Department of Neurology, University of Kansas Medical Center, Kansas City, Kansas, USA.
Department of Neurology, Brooke Army Medical Center, JBSA-Fort Sam, Houston, Texas, USA.
Muscle Nerve. 2022 Aug;66(2):148-158. doi: 10.1002/mus.27649. Epub 2022 Jun 16.
INTRODUCTION/AIMS: Consistency of differences between non-dystrophic myotonias over time measured by standardized clinical/patient-reported outcomes is lacking. Evaluation of longitudinal data could establish clinically relevant endpoints for future research.
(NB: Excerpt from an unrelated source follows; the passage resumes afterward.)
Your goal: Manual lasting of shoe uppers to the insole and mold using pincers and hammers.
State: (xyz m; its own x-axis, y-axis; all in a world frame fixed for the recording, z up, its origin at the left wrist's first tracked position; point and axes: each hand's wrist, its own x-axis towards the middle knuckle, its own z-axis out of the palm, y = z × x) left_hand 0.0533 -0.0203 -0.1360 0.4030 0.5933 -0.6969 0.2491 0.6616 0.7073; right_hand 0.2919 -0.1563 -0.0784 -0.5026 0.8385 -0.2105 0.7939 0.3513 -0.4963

Data from prospective observational study of 95 definite/clinically suspected non-dystrophic myotonia participants (six sites in the United States, United Kingdom, and Canada) between March 2006 and March 2009 were analyzed. Outcomes included: standardized symptom interview/exam, Short Form-36, Individualized Neuromuscular Quality of Life (INQoL), electrophysiological short/prolonged exercise tests, manual muscle testing, quantitative grip strength, modified get-up-and-go test. Patterns were assigned as described by Fournier et al. Comparisons were restricted to confirmed sodium channelopathies (SCN4A, baseline, year 1, year 2: n = 34, 19, 13), chloride channelopathies (CLCN1, n = 32, 26, 18), and myotonic dystrophy type 2 (DM2, n = 9, 6, 2).
Muscle stiffness was the most frequent symptom over time (54.7%-64.7%). Eyelid myotonia and paradoxical handgrip/eyelid myotonia were more frequent in SCN4A. Grip strength and combined manual muscle testing remained stable. Modified get-up-and-go showed less warm up in SCN4A but remained stable. Median post short exercise decrement was stable, except for SCN4A (baseline to year 2 decrement difference 16.6% [Q1, Q3: 9.5, 39.2]). Fournier patterns type 2 (CLCN1) and 1 (SCN4A) were most specific; 40.4% of participants had a change in pattern over time. INQoL showed higher impact for SCN4A and DM2 with scores stable over time.
Symptom frequency and clinical outcome assessments were stable with defined variability in myotonia measures supporting trial designs like cross over or combined n-of-1 as important for rare disorders.
简介/目的:缺乏通过标准化临床/患者报告的结果来衡量时间上非营养不良性肌强直差异的一致性。对纵向数据的评估可以为未来的研究建立具有临床意义的终点。
对 2006 年 3 月至 2009 年 3 月期间在美国、英国和加拿大的六个地点进行的 95 例明确/疑似非营养不良性肌强直的前瞻性观察性研究的数据进行了分析。结果包括:标准化症状访谈/检查、36 项简短健康调查问卷(SF-36)、个体化神经肌肉生活质量量表(INQoL)、电生理短/长时间运动试验、手动肌肉测试、定量握力、改良起立行走测试。模式的分配如 Fournier 等人所述。比较仅限于确认的钠离子通道病(SCN4A,基线、第 1 年、第 2 年:n=34、19、13)、氯离子通道病(CLCN1,n=32、26、18)和肌强直性营养不良 2 型(DM2,n=9、6、2)。
随着时间的推移,肌肉僵硬是最常见的症状(54.7%-64.7%)。眼脸肌强直和反常握手/眼脸肌强直在 SCN4A 中更为常见。握力和综合手动肌肉测试保持稳定。改良起立行走测试在 SCN4A 中预热较少,但保持稳定。短运动后递减的中位数保持稳定,除了 SCN4A(从基线到第 2 年的递减差异为 16.6%[Q1、Q3:9.5、39.2])。Fournier 类型 2(CLCN1)和 1(SCN4A)模式最具特异性;40.4%的参与者随着时间的推移模式发生了变化。INQoL 显示 SCN4A 和 DM2 的影响更高,评分随时间保持稳定。
症状频率和临床结果评估稳定,肌强直测量的可变性定义支持交叉或组合 n-of-1 等设计,对于罕见疾病很重要。